More than 670,000 people have landed on European shores this year -- many of them fleeing violence in Syria, Iraq and Afghanistan -- in the continent's worst migration crisis since World War II. Some 3,000 people have died making the dangerous Mediterranean sea crossing.

There have been scenes of chaos and suffering as migrants in their thousands make the gruelling journey up from Greek beaches through eastern Europe, heading for Germany and other wealthy northern EU countries.

Fears are rising that the crisis is threatening the cherished "Schengen" system of borderless travel, one of the bedrock achievements of a united Europe.

Faced with a huge influx heading north, Hungary has closed off its borders with Serbia and Croatia.

Tiny Slovenia has now threatened to build border fences if it does not receive help, having become the main entry point to the Schengen zone following Hungary's clampdown.

- 'We won't be a buffer zone' -

"If we do not deliver some immediate and concrete actions on the ground in the next few days and weeks I believe the EU and Europe as a whole will start falling apart," Slovenian Prime Minister Miro Cerar warned as he arrived for the talks.

Slovenia, which numbers two million people, has been swamped by more than 60,000 migrants in a matter of days.

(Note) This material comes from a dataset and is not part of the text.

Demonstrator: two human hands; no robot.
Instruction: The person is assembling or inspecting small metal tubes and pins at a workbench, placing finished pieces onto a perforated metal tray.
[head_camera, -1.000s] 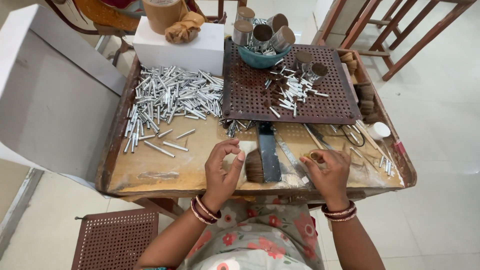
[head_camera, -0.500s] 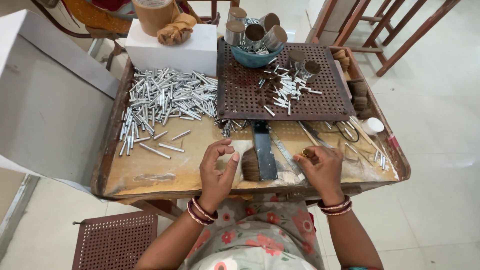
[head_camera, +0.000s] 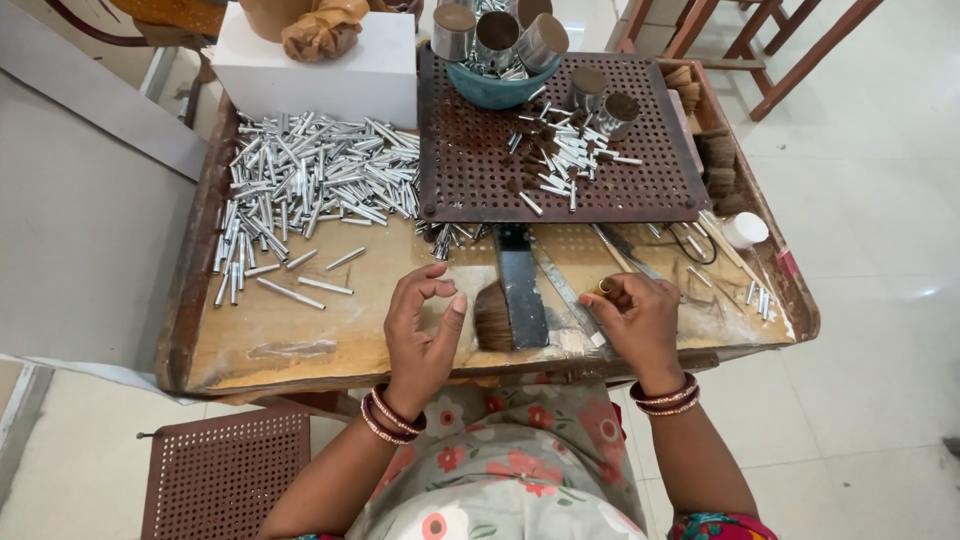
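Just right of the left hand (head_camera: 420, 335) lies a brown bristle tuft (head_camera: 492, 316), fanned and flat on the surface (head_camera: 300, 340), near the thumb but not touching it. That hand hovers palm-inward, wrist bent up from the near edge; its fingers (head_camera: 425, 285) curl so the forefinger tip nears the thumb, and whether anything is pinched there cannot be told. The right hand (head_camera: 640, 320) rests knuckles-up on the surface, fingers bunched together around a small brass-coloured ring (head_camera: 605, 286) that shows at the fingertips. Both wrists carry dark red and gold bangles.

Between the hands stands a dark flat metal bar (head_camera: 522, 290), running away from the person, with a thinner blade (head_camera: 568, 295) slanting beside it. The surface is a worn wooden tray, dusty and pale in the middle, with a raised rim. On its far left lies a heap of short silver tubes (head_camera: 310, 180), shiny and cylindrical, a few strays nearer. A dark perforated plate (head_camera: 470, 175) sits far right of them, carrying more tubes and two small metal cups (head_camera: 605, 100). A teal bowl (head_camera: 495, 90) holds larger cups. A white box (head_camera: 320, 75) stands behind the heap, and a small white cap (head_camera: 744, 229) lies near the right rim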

Cerar called on neighbour Croatia not to continue pushing migrants onward to Slovenia on their way to other countries in the EU.

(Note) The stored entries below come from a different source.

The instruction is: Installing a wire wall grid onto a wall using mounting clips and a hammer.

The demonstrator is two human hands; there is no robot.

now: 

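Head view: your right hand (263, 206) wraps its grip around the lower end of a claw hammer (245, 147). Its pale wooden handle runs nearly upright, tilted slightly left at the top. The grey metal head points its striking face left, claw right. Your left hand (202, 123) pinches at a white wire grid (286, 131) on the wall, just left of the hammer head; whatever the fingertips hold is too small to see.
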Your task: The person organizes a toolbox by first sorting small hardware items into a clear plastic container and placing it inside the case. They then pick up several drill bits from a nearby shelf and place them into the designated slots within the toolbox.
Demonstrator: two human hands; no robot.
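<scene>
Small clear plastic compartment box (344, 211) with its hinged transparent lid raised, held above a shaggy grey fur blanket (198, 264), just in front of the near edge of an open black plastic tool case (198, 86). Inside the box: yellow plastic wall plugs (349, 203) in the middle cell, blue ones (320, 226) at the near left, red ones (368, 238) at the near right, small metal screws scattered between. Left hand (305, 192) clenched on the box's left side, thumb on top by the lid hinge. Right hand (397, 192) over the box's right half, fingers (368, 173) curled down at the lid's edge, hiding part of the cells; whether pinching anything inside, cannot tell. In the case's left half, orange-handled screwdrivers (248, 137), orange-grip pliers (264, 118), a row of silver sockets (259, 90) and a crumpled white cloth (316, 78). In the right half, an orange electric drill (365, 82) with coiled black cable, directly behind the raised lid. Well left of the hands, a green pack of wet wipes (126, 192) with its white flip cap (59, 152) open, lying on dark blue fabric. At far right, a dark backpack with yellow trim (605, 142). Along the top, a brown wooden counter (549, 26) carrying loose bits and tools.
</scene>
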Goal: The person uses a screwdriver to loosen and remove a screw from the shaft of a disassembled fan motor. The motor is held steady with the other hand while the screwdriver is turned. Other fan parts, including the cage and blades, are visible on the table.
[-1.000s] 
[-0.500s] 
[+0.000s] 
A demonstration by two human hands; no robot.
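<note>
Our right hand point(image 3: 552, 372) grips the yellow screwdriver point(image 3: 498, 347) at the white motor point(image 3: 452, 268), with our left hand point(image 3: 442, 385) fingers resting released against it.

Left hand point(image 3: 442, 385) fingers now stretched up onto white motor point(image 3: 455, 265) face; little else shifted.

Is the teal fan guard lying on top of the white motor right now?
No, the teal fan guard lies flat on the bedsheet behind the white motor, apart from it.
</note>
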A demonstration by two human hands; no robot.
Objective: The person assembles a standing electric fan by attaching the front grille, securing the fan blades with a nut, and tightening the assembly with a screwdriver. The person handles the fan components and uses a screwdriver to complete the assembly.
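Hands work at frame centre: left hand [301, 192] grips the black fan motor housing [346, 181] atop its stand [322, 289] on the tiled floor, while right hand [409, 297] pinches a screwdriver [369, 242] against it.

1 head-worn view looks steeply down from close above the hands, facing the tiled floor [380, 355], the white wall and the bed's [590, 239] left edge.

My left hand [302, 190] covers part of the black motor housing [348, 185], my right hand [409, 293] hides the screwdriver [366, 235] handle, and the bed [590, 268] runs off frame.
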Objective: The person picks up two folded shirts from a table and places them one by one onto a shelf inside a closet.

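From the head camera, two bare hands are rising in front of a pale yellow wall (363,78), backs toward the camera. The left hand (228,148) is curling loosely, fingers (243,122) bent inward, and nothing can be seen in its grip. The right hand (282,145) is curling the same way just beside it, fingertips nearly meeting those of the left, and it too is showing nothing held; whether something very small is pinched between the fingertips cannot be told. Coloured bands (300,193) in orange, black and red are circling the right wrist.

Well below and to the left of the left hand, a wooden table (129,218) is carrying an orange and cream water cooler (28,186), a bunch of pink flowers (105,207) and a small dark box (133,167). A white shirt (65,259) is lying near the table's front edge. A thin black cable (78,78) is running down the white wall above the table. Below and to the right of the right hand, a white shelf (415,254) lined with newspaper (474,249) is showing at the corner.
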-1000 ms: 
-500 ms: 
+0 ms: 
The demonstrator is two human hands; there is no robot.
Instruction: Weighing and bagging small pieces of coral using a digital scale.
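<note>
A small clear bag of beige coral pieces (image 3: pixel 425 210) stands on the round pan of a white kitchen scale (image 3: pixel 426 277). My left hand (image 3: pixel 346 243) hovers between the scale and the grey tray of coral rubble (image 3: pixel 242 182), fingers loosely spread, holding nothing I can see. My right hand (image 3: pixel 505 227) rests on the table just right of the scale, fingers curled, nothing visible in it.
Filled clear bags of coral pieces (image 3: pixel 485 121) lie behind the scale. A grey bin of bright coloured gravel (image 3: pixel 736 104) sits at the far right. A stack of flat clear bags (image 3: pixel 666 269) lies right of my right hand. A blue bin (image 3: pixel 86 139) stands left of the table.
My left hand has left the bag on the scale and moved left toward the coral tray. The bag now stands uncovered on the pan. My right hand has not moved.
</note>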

Juncker had outlined 16 proposals for the talks, according to a draft seen by AFP, including an undertaking that no country will let migrants through to an adjoining state without first getting their neighbour's agreement.

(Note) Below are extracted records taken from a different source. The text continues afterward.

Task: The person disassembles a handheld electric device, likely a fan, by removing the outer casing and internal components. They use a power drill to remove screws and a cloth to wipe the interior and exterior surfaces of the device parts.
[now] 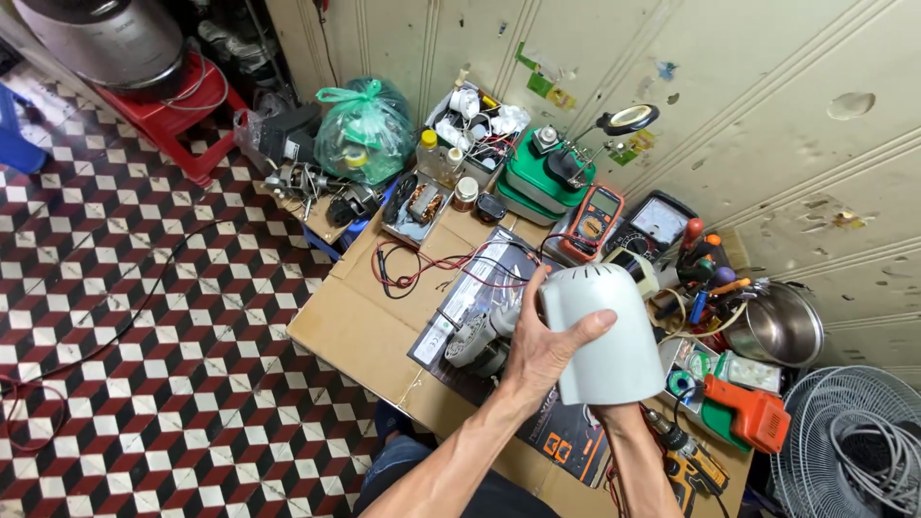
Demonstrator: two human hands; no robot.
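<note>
We hold a white plastic cover (602,331) just right of frame centre, lifted above the cardboard-covered counter (350,321). Our left hand (547,350) wraps its near side, thumb across the front, grip closed round the shell. Our right hand (614,414) sits under the cover, mostly hidden; can't tell how far its grip is closed, tho it seems to support the bottom edge.

Cover looks light, stiff, thin-walled & smooth w/ vent slots on top, so prob. a bit slippery and crackable if squeezed; best held by the rim or both sides. A small grey motor (475,338) sticks out at its left end.

Containers: green plastic bag (365,134) upper centre, tied, stuffed w/ scraps. Open box (477,125) beside it holds white plugs & wires. Small tray (419,206) carries a copper-wound part. Steel pot (779,326) at right, contents not visible. Two meters (595,219) lie near the wall, orange drill (750,412) lower right.
</note>
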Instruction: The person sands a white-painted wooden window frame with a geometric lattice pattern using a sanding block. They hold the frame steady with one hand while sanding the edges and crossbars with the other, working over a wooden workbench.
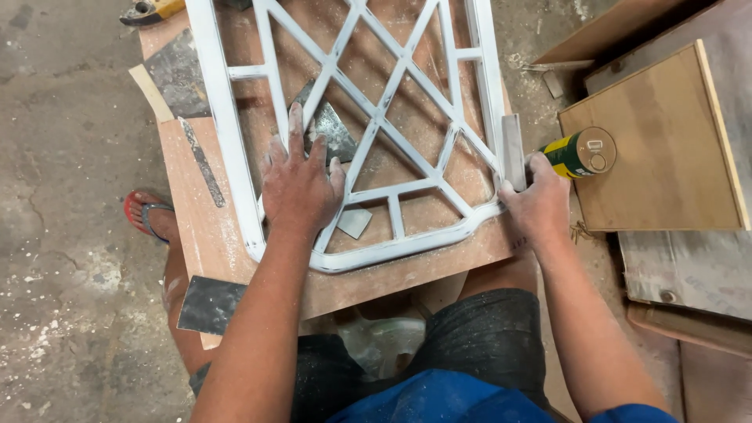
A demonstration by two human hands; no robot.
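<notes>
A white-primed lattice frame (376, 117) with crossing bars lies flat on a brown board (204, 211). My left hand (298, 184) presses flat on the frame's lower left, fingers spread, next to a grey piece of sandpaper (333, 129) under the bars. My right hand (536, 204) grips the frame's lower right corner and holds a folded strip of grey sandpaper (513, 153) against the outer rail. White sanding dust covers the board and both hands.
Loose sandpaper pieces lie on the board's left (180, 74), at its near corner (210, 305), and inside the frame (354, 222). A green and yellow can (580, 153) lies on a plywood panel (666, 149) at right. My sandalled foot (149, 215) rests on the concrete floor.
</notes>
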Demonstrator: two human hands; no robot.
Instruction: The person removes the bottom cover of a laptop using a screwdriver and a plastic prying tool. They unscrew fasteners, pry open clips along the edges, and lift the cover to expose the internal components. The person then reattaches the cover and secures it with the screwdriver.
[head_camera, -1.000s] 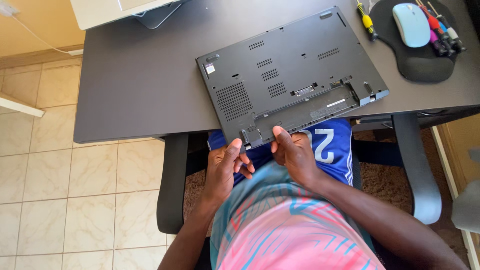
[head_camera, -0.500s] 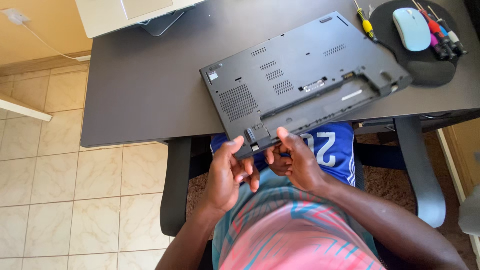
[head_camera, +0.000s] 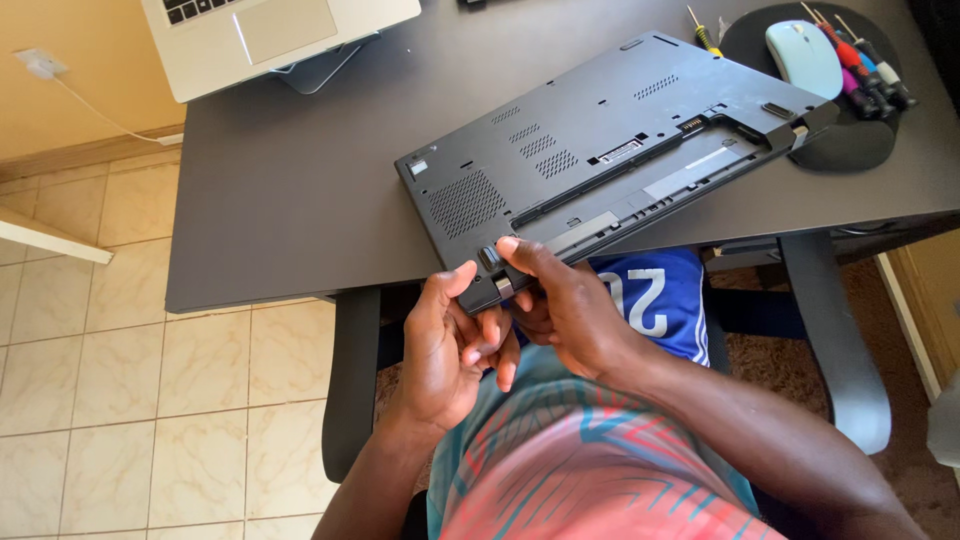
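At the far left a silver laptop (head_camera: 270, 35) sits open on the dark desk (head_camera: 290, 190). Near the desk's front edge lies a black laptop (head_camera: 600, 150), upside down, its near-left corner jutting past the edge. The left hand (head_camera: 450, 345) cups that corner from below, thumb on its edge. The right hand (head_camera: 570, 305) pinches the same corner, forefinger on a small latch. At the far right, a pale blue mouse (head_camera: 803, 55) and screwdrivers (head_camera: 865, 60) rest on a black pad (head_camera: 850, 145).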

But officials from EU countries have been working to revise the draft amid disagreements over what is the best course.

Bulgaria, Romania and Serbia on Saturday warned they would not accept being turned into a "buffer zone" for the tens of thousands of arrivals streaming into Europe.

"If Germany and Austria and other countries close their borders ... we will be ready to also close our borders at that very same moment," Bulgarian Prime Minister Boyko Borisov said.

With winter looming, Amnesty International on Saturday warned of a humanitarian disaster if migrants are stranded at borders.

- 'We're drowning' -

Turkey, the starting point for most of the migrants, was absent from the meeting but was on leaders' minds, with officials viewing its help as crucial in stemming the influx to Europe.

The 10 leaders from the 28-nation European Union who are invited to the mini summit are from Austria, Bulgaria, Croatia, Germany, Greece, Hungary, The Netherlands, Romania, Slovenia and Sweden.

An EU source said Greece appears ready to accept a reception camp for 30,000, which is well short of the 50,000 officials were hoping for.

The meeting takes place amid a clear split in the EU over how to best handle the crisis.

Some see it mainly as a border security problem, while others believe it is a humanitarian challenge requiring the bloc to show solidarity and redistribute refugees among them all.

Germany, which expects up to a million migrants this year, saw 4,000 arrive on Saturday in Passau on the border with Austria.

"Today, we're drowning," the area's police spokesman Frank Koller told the DPA news agency.